Elle pousse un soupir :

- Nous sommes encore chez nous ici...

Un petit temps de silence. Zo déclare d'une voix enjouée :

- Passemo arente a la laguna!

Les Fondamente Nove qui bordent la lagune ne sont pas très loin; un seul pont, sur le rio de Santa Catina. Le rio est plein de lumières; lumières tendres des réverbères, qui veillent sur ceux qui rentrent tard chez eux. Une cale qui s'en va entre des petites cours verdoyantes nous mène sur les Fondamente. La nuit s'est agrandie. La lagune a remplacé les murs des maisons; l'obscurité n'est traversée que par les petits repères lumineux posés sur les bricole des grands canaux - les marineri peuvent naviguer sans crainte. Retour par El Cavalo; s'envole-t-il aussi la nuit? Cali... Un pont de fer étincelle doucement sous un réverbère que je ne vois pas. Tiens! la boutique du bon persuto de San Danêl! Je crois sentir l'odeur... Un grand campo, Formosa. La coupole de l'église se confond avec le ciel. De tous côtés, de grandes et belles ca. Le campo donne l'impression d'être leur cour commune. Deux vere donnent à boire. Donnaient... Un pont, deux ponts, trois ponts! Zo avait raison, chacun possède son pont ici! Eh oui, les trois ponts vont dans trois maisons! L'une des maisons, tout à gauche, vous invite à une fête pleine de magnificence; et elle n'a cure de la ca imposante qui lui fait face dans la pénombre et qui règne sévèrement sur le campo.

- Vustu bever un cafè?

Qu'est-ce qu'il raconte, Zo? Il est une heure du matin, toutes les ostarie sont fermées; tout est fermé d'ailleurs!

Brasa rit :

- Tu verras bien!

Encore!... Je verrai bien... Qu'est-ce que je verrai bien?

- Tout est fermé!

- Tu verras bien!

Là, ils rient tous les trois. Bon, bon, attendons, comme toujours... Mais quel est ce bruit de voix? de voix fortes? Non, ce ne sont pas les cris de personnes en colère, c'est un brouhaha de gens qui discutent... fort! Où donc? Nous venons de tourner dans une cale - elle est déserte; nous avançons - le brouhaha s'amplifie. Oui, c'est de là qu'il vient! d'une ostaria entièrement fermée!

- Son mi!

Tous les trois ont crié bien fort en frappant résolument à la porte. La porte s'ouvre.

- Note!

On nous salue comme si nous venions là toutes les nuits, sans faire plus attention à nous; si, pourtant, la conversation s'engage, avec l'un ou avec l'autre - on se connaît... Pas moi, bien sûr!

- Le Zardineto ouvre tard le matin, m'explique la Zermana; après la fermeture, on reçoit les amis.

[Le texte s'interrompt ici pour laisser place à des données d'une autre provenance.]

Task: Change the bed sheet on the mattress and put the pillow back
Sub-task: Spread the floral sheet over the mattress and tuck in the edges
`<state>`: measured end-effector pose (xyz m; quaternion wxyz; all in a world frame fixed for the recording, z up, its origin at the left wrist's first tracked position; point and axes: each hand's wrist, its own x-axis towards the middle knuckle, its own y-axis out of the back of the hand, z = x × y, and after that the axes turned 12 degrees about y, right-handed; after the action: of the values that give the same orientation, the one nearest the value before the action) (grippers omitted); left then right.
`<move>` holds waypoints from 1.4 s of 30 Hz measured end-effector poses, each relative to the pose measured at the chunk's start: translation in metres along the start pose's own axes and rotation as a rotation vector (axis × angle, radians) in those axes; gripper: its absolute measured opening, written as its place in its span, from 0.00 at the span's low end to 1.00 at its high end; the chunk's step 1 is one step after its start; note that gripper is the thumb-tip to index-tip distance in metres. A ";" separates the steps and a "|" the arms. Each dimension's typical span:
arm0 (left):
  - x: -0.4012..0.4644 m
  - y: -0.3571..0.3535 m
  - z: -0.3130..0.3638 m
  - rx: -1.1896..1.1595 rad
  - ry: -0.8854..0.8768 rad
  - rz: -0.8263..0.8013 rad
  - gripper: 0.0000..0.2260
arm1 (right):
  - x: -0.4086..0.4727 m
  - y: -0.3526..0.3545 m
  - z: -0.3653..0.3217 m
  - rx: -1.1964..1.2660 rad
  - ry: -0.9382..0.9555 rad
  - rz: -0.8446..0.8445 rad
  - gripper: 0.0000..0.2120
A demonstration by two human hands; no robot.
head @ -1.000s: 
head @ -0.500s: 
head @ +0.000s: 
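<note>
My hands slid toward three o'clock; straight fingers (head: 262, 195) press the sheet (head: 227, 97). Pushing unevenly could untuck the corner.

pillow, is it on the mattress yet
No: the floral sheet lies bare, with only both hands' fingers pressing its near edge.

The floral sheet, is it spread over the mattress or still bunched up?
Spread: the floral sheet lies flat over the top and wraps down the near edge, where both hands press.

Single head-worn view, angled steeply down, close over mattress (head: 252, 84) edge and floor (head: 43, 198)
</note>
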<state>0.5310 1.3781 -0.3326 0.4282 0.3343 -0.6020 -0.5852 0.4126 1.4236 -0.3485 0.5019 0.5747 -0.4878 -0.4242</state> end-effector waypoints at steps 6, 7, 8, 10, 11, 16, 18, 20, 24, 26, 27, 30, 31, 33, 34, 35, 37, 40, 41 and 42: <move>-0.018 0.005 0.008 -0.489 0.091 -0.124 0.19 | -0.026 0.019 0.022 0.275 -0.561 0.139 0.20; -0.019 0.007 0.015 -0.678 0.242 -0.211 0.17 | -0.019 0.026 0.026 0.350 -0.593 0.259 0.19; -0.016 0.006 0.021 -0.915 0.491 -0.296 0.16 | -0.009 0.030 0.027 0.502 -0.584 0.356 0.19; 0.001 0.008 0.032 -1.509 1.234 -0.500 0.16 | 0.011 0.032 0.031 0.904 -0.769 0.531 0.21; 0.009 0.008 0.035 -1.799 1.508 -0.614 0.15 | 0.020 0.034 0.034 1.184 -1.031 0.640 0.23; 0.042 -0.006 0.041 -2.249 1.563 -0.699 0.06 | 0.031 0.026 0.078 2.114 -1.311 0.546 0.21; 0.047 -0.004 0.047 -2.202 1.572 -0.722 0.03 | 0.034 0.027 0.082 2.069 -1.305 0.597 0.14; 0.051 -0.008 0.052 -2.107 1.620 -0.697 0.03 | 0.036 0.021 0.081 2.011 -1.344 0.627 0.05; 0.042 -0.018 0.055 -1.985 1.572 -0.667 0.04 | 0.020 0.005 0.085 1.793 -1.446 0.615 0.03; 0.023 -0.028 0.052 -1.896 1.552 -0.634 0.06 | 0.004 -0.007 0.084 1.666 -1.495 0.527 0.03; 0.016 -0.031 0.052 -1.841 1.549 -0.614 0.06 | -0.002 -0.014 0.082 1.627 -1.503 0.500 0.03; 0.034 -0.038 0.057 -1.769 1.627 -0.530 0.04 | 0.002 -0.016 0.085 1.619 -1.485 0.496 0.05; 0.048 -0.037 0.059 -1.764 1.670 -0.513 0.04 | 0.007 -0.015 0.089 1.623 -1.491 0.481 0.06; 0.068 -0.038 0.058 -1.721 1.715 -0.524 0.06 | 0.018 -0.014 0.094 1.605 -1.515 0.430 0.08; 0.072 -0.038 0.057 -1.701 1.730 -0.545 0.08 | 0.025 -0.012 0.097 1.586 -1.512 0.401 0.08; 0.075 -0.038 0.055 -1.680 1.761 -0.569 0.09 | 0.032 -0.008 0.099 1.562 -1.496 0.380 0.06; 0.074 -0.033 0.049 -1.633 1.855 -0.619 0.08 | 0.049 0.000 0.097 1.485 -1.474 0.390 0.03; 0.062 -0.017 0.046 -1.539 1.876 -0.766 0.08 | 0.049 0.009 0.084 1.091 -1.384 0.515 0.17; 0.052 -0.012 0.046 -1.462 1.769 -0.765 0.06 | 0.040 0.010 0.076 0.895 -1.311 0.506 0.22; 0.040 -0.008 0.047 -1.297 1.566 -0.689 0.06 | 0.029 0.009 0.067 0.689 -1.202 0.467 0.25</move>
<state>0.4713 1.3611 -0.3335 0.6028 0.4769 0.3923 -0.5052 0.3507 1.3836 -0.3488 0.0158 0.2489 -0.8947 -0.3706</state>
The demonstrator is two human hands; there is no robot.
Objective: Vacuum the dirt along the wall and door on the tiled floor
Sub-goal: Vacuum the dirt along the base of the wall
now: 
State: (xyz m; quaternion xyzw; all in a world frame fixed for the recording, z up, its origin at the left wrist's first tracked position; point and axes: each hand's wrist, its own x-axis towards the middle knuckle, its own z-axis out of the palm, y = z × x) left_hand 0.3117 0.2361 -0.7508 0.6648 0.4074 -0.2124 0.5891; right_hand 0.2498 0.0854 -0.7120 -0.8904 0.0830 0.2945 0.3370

Un pont, une cale, un campielo, une cale; nous sommes sur la large fondamenta qui court de Samarco à... loin. La lagune a de nouveau remplacé les murs des maisons. La fondamenta nous emmène... Ah oui! Je sais! Un pont suspendu qu'il faut voir - il fait partie des visites! Mes trois amis ne m'ont rien dit en passant devant lui; l'ont-ils seulement vu? Nous longeons les arcades silencieuses du Palazzo del Dose. Samarco. La grande église. La place. La très grande place. Toute luisante de mille lumières. Des lumières qui ne veillent pas, qui guettent. Pourquoi cette place ne m'a-t-elle pas paru immense? Nous avons contourné l'église. Un lion est là, sur son socle, qui surveille la place. Nous annonce-t-il des dangers ou nous promet-il de nous défendre? Une lumière éclatante m'a fait lever la tête. Au-dessus de l'église, dominant les cieux, le clocher tout illuminé.

- El Paròn de Casa, me souffle la Zermana; il garde nos maisons comme le fait un bon maître.

Le long de la fondamenta, des gondoles amarrées côte à côte attendent patiemment les visiteurs de la matinée. Nous nous sommes installés confortablement dans l'une d'elles - Brasa connaît le pope - et nous bavardons tranquillement, bercés par l'onde qui clapote à voix basse. La lagune dort. Insensiblement, l'horizon s'est teinté de bleu pâle; la nuit, tout étonnée, se prépare craintivement à partir.

- L'aube... murmure la Zermana.

Nous rentrons. Zo a entendu de loin le bateau qui parcourt régulièrement le Canalazzo.

- Eh bien, il n'y a qu'à le prendre! bâille-t-il.

Le marinèr est tout content de nous voir; son bateau est vide, et il s'ennuyait. Zo me présente; le marinèr me souhaite un bon séjour. Chiacolemo. Nous débarquons tout près de chez Brasa. Le rio de Sant'Andrea, que les lueurs de l'aube commencent à éclairer, se prépare à conduire les premiers topi à leurs occupations quotidiennes. Nous avons faim, et Brasa nous prépare un bon déjeuner. Nous repartons avec la topeta ramener la Zermana. Le Canalazzo est en train de revivre; les topi se pressent pour aller au Marcà apporter fruits et légumes - "Sans compter le poisson!" m'informe la Zermana. Le jour se lève lorsque nous arrivons chez elle.

- Tu as senti le déjeuner, tu te réveilles juste à temps! plaisante ma mère.

Il est midi; je crois que c'est bien la faim qui a dû me réveiller! Au déjeuner, je raconte ma promenade de cette nuit.

- Tu vas bientôt connaître la ville mieux que ses habitants! s'exclame ma mère.

Je n'avais jamais pensé que je pouvais connaître la... ville, surtout aussi bien. Je commence une réponse :

- Tu sais, ce qui compte...

Je ne sais comment continuer. Parler de ce monde, de la vie... je ne sais pas comment m'y prendre. Mon père m'a devancé :

- Tu es allé à l'Académie? Il y a des tableaux magnifiques peints par des peintres qui vivaient ici dans les temps passés; cela te permettra de connaître la ville mieux qu'en te promenant.

Il laisse un temps :

- C'est une ville historique; il faut l'apprendre. En te promenant, tu ne la vois que superficiellement. Tu es en vacances, tu as du temps libre; documente-toi dans les musées, consulte des ouvrages historiques. Ce serait dommage de ne pas profiter de ton séjour autrement qu'en te promenant.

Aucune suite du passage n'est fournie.